[DATA FOR PROCESSING]
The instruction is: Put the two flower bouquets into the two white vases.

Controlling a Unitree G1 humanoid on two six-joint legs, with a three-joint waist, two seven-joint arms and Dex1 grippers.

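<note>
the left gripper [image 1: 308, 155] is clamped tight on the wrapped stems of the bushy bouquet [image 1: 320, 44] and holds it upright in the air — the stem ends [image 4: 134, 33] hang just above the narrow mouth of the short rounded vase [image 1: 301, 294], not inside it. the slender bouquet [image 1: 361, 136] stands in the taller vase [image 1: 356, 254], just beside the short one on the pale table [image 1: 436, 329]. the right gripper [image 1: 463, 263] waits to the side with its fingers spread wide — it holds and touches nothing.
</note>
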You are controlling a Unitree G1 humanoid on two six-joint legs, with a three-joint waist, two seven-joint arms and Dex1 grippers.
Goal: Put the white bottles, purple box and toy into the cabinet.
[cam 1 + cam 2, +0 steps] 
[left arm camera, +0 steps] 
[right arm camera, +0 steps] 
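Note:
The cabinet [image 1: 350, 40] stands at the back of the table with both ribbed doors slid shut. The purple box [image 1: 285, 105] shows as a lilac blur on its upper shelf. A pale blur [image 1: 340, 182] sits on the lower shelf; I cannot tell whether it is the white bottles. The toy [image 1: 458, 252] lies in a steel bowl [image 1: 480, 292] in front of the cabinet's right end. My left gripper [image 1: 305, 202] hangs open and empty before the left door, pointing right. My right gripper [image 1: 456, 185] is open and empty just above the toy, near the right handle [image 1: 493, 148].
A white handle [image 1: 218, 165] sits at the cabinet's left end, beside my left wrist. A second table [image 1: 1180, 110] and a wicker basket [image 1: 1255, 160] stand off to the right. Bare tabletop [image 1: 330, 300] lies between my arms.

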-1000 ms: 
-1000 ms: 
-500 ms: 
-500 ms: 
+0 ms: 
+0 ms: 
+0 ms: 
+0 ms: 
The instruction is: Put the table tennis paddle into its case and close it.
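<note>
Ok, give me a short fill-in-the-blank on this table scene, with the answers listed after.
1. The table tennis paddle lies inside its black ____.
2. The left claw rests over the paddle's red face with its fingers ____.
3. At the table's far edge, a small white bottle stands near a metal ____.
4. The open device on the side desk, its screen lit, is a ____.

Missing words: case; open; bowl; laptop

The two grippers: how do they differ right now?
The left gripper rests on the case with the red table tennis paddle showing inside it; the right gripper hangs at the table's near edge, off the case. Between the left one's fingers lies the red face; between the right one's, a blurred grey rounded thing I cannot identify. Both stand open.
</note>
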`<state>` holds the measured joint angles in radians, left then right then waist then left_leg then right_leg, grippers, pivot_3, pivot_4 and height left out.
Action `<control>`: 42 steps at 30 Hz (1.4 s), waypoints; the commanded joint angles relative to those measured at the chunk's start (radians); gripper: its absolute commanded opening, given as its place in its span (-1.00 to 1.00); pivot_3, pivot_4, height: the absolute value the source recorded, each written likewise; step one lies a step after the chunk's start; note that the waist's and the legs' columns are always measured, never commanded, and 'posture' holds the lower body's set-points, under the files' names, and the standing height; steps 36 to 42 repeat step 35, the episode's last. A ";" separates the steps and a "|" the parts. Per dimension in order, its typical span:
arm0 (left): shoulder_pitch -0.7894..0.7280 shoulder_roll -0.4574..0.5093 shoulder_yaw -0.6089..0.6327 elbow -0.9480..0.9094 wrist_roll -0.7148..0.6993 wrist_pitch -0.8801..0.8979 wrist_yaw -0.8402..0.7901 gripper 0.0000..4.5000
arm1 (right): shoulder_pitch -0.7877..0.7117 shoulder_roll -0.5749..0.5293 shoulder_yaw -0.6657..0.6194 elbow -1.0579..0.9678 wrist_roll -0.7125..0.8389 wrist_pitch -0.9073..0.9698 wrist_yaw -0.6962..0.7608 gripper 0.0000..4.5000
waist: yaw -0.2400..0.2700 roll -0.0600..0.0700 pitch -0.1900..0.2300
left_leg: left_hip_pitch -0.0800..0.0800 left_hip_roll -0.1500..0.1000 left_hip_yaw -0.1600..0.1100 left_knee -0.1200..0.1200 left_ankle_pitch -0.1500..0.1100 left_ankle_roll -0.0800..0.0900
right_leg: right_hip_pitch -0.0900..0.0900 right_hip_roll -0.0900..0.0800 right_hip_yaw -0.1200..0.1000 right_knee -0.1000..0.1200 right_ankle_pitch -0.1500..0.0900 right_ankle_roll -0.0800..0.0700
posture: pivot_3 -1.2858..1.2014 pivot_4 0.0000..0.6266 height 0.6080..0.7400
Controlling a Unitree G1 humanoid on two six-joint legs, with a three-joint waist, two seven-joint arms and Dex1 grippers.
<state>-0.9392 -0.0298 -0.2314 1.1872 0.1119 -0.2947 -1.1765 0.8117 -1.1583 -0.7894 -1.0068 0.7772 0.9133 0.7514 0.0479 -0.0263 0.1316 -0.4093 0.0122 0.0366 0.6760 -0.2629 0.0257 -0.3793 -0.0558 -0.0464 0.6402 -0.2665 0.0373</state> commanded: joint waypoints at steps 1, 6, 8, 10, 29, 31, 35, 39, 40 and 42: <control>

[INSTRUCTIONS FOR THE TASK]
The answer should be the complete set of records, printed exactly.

[REPLY]
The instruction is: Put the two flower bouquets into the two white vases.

Controlling a Unitree G1 humanoid on two six-joint legs, with a three-joint waist, two seven-joint arms and Dex1 grippers.

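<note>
the left gripper [image 1: 308, 155] is clamped tight on the wrapped stems of the bushy bouquet [image 1: 320, 44] and holds it upright in the air — the stem ends [image 4: 134, 33] hang just above the narrow mouth of the short rounded vase [image 1: 301, 294], not inside it. the slender bouquet [image 1: 361, 136] stands in the taller vase [image 1: 356, 254], just beside the short one on the pale table [image 1: 436, 329]. the right gripper [image 1: 463, 263] waits to the side with its fingers spread wide — it holds and touches nothing.
</note>
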You are controlling a Unitree G1 humanoid on two six-joint legs, with a three-joint waist, two seven-joint arms and Dex1 grippers.
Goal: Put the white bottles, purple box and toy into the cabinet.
[cam 1 + cam 2, +0 steps] 
[left arm camera, +0 steps] 
[right arm camera, +0 steps] 
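Note:
The cabinet [image 1: 350, 40] stands at the back of the table with both ribbed doors slid shut. The purple box [image 1: 285, 105] shows as a lilac blur on its upper shelf. A pale blur [image 1: 340, 182] sits on the lower shelf; I cannot tell whether it is the white bottles. The toy [image 1: 458, 252] lies in a steel bowl [image 1: 480, 292] in front of the cabinet's right end. My left gripper [image 1: 305, 202] hangs open and empty before the left door, pointing right. My right gripper [image 1: 456, 185] is open and empty just above the toy, near the right handle [image 1: 493, 148].
A white handle [image 1: 218, 165] sits at the cabinet's left end, beside my left wrist. A second table [image 1: 1180, 110] and a wicker basket [image 1: 1255, 160] stand off to the right. Bare tabletop [image 1: 330, 300] lies between my arms.
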
-1000 ms: 
-1000 ms: 
-500 ms: 
-500 ms: 
+0 ms: 
+0 ms: 
+0 ms: 
+0 ms: 
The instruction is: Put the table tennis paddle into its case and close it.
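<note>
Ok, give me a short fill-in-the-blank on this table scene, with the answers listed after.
1. The table tennis paddle lies inside its black ____.
2. The left claw rests over the paddle's red face with its fingers ____.
3. At the table's far edge, a small white bottle stands near a metal ____.
4. The open device on the side desk, its screen lit, is a ____.

Missing words: case; open; bowl; laptop

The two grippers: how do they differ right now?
The left gripper rests on the case with the red table tennis paddle showing inside it; the right gripper hangs at the table's near edge, off the case. Between the left one's fingers lies the red face; between the right one's, a blurred grey rounded thing I cannot identify. Both stand open.
</note>
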`<state>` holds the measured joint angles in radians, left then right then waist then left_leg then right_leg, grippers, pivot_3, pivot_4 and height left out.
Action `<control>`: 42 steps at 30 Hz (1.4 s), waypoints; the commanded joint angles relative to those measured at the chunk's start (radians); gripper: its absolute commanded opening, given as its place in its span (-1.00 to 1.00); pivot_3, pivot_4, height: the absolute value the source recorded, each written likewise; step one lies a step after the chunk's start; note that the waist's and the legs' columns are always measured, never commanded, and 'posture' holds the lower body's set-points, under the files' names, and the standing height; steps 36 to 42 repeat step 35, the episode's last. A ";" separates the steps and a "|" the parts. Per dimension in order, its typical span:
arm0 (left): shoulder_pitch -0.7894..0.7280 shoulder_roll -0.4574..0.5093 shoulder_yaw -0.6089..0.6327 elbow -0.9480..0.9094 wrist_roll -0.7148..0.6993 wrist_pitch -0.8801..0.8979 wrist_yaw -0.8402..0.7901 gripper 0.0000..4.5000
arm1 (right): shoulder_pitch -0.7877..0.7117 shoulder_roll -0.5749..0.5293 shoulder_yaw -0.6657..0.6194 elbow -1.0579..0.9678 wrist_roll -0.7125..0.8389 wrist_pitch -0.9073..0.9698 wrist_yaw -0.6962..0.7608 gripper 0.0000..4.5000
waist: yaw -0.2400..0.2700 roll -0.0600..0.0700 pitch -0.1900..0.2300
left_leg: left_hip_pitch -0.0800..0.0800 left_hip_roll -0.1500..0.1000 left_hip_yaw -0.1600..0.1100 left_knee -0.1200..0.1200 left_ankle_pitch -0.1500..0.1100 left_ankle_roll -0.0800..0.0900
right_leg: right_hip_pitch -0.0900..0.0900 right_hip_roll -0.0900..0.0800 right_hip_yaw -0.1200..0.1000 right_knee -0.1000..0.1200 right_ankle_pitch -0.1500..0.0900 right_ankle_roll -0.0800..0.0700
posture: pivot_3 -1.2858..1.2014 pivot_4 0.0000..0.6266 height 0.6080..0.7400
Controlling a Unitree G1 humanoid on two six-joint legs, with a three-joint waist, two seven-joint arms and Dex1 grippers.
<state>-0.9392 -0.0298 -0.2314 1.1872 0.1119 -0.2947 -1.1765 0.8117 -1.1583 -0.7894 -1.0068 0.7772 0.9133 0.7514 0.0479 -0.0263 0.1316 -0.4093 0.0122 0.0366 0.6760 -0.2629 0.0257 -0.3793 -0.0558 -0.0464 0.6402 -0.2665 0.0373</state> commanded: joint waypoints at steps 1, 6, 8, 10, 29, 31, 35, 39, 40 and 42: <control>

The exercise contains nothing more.